LEAP DAY 2: DevOps and SRE at VSTS Team

January 26, 2018 by rdagumampan

DevOps and SRE at VSTS Team
Sam Guckenheimer, PO for VSTS Team

Sam shares his team’s experiences in building and delivering Visual Studio Team Services and shows their internal dev’t process at VSTS DevLabs. It’s interesting to see their actual team’s backlog, issue tracking and reporting dashboards. And it’s not very different from ours at F5@Ørsted. Coolness! What’s most striking, VSTS dev team runs 69k unit tests in 29 minutes! Ok, that something to beat. We’re no way near this stats.

Sam also talks about metrics and what team don’t watch for, and I fully agree to most of them.
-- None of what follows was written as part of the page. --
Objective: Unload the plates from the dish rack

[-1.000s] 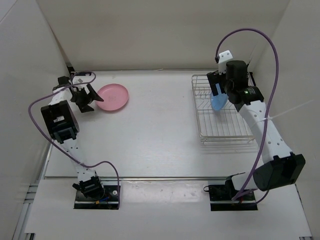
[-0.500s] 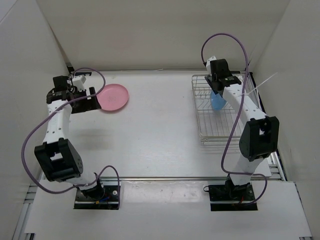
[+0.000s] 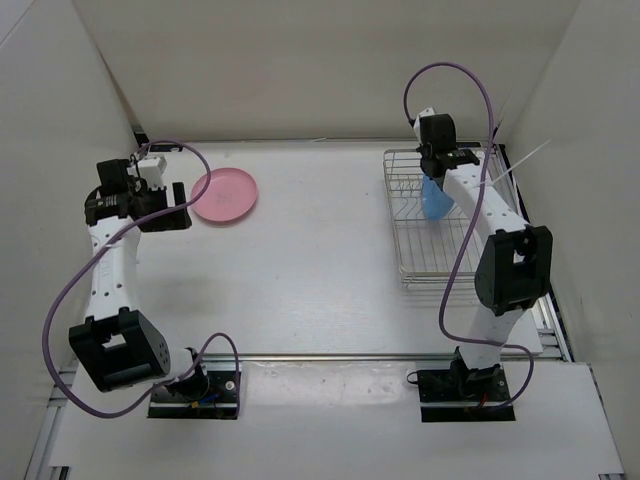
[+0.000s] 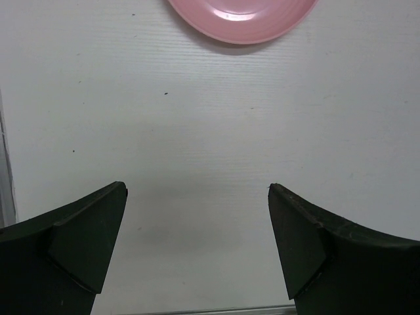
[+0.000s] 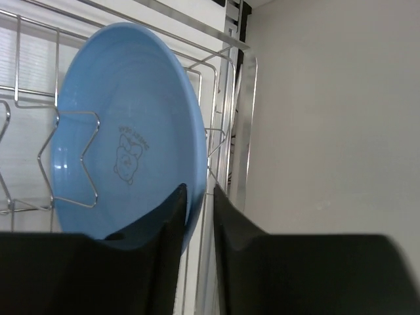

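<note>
The light blue plate stands on edge among the wires at the far end of the dish rack. In the right wrist view the blue plate shows a faint cartoon mark, and my right gripper has its jaws narrowed onto the plate's rim, one finger on each side. From above, the right gripper comes down on the plate. The pink plate lies flat on the table at the back left. My left gripper hangs wide open just left of it, with only table between its fingers; the pink plate lies ahead.
The rack's top rail runs close to the right wall. White walls close the table on the left, back and right. A purple cable loops above the right arm.
My right gripper has closed from wide open down onto the blue plate's rim. My left arm has drawn back to the left, away from the pink plate, still open.
</note>
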Tool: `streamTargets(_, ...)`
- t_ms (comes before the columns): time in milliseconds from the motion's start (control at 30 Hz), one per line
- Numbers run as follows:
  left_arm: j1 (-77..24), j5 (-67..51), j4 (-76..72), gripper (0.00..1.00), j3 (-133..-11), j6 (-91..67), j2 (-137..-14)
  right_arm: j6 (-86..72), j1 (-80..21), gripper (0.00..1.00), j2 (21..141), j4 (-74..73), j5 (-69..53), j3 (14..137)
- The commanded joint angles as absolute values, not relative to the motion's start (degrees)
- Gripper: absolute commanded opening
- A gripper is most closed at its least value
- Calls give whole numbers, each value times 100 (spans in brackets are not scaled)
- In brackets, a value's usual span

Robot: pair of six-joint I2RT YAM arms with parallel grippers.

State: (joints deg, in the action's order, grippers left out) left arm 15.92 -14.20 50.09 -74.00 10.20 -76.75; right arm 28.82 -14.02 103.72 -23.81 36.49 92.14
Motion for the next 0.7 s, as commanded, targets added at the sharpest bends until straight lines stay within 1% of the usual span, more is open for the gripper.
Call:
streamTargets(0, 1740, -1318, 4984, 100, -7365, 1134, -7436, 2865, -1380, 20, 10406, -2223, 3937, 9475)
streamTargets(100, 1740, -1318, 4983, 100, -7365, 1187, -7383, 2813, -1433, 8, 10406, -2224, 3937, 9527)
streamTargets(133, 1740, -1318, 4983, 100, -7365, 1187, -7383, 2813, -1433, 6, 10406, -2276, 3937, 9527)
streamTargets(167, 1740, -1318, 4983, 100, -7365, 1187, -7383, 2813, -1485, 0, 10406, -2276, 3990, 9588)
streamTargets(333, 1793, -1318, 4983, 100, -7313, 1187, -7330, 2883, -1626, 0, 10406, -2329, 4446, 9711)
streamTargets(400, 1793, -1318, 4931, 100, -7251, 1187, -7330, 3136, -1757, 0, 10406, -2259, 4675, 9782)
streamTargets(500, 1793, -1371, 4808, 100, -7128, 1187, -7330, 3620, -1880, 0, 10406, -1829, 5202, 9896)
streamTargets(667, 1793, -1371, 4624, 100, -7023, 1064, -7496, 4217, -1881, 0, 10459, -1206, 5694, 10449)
The team pay little to no attention to:

  • original estimates
  • completed hours
  • lines of code
  • team capacity
  • team burn down

Site Reliability Engineering (SRE)

Another key take-away is the rise of Site Reliability Engineering (SRE).  In a typical enterprise, the dev teams works on new projects while having little reserved capacity for operations, incidents and continuous improvement. While this ensure that we continue to build new and exciting stuff, production systems’ load is increasing, performance is degrading, databases are getting fragmented, indexes are requiring rebuild and new vulnerabilities reported and needs to be fixed. These are often overlooked and only when customers reported issues that it gets the attention.
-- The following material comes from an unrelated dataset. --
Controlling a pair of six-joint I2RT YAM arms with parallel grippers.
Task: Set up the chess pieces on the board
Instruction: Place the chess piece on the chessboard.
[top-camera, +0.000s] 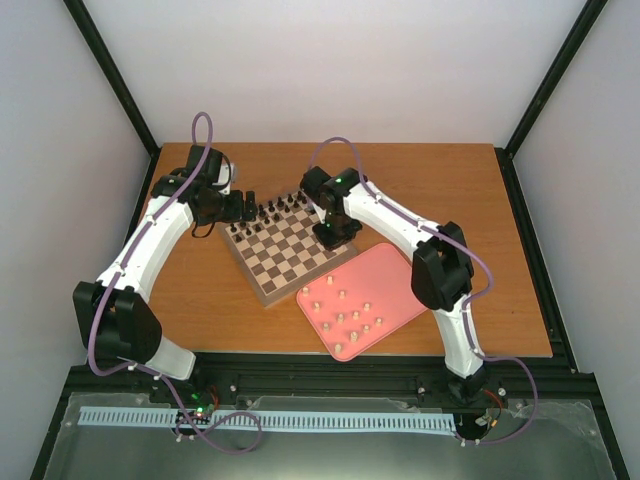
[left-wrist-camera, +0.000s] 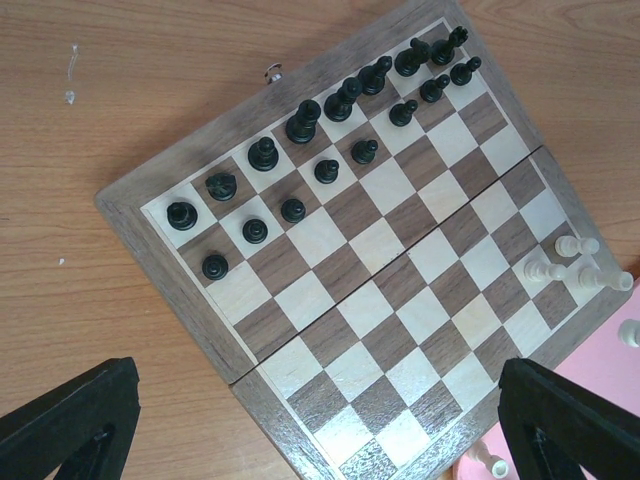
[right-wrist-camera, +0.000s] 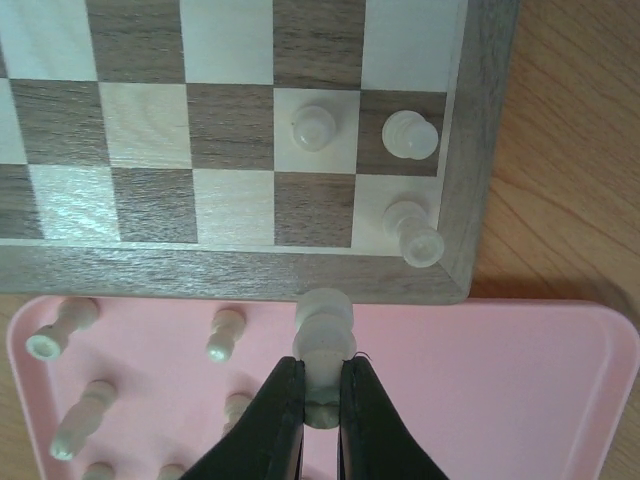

To continue the story… So the team delivered new service to production, the business starts using it, the PM celebrates wheeewww, and everyone is happy.  Then the team moves to another project. Sounds good so far? Well, the biggest casualty of this model is innovation. Software services needs to mature overtime. I always believe the best version will always be the odd numbers v3, v5, v7. If a service never reaches these version, it just matter of time before it blows up.
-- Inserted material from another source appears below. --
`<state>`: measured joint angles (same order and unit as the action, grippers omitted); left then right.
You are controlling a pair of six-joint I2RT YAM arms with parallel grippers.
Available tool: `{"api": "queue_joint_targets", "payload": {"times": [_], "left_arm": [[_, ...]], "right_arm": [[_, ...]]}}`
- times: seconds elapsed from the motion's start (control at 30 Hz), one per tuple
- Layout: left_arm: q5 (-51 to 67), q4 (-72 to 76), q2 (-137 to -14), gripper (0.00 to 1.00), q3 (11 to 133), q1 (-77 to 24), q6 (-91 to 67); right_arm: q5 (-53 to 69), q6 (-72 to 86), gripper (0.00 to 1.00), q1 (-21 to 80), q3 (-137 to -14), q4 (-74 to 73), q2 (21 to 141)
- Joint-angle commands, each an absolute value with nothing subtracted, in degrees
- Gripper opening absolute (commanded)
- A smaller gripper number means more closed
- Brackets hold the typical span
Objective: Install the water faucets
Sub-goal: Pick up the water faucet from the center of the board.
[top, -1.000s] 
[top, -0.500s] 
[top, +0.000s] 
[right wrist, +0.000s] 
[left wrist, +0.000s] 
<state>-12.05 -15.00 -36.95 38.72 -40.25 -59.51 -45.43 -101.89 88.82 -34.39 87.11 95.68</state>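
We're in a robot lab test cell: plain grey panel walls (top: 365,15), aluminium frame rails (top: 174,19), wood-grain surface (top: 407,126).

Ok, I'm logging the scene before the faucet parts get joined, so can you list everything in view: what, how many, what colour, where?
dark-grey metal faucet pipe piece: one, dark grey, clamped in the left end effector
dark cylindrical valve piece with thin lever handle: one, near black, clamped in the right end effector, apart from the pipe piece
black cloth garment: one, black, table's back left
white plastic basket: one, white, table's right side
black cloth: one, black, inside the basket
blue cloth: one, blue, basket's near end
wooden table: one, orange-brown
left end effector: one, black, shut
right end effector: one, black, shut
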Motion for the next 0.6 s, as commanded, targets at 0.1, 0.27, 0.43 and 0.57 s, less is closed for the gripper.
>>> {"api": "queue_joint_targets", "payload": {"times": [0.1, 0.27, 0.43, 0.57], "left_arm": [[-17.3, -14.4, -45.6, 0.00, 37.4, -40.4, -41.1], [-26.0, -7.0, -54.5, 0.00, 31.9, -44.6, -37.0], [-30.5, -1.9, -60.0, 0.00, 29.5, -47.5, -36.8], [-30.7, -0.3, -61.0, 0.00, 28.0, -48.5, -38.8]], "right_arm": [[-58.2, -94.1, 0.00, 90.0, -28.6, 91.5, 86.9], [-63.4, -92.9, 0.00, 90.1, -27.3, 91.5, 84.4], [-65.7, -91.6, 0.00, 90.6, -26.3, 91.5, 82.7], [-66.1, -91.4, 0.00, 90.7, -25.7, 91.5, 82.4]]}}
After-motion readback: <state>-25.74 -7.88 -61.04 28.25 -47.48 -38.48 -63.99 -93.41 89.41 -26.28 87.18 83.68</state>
An SRE capability could be the answer to the long standing battle Dev vs Ops. An SRE engineer’s goal is to keep the services in tip-top condition and drive innovation to the service. An SRE must be able to write code in C# or Powershell, kick the CI/CD pipeline, optimize application servers, monitor and optimize databases, perform chaos engineering tasks. I know it may overlap the role of servers admins and DBAs but I believe it has been long overdue. We need to rethink the way we operate production systems.

At Google, SREs are made of 50% engineers and 50% administrators committed to improve features and operational environment. But we are not Google, nor we have Google scale. But I we should give this a try #JFTI.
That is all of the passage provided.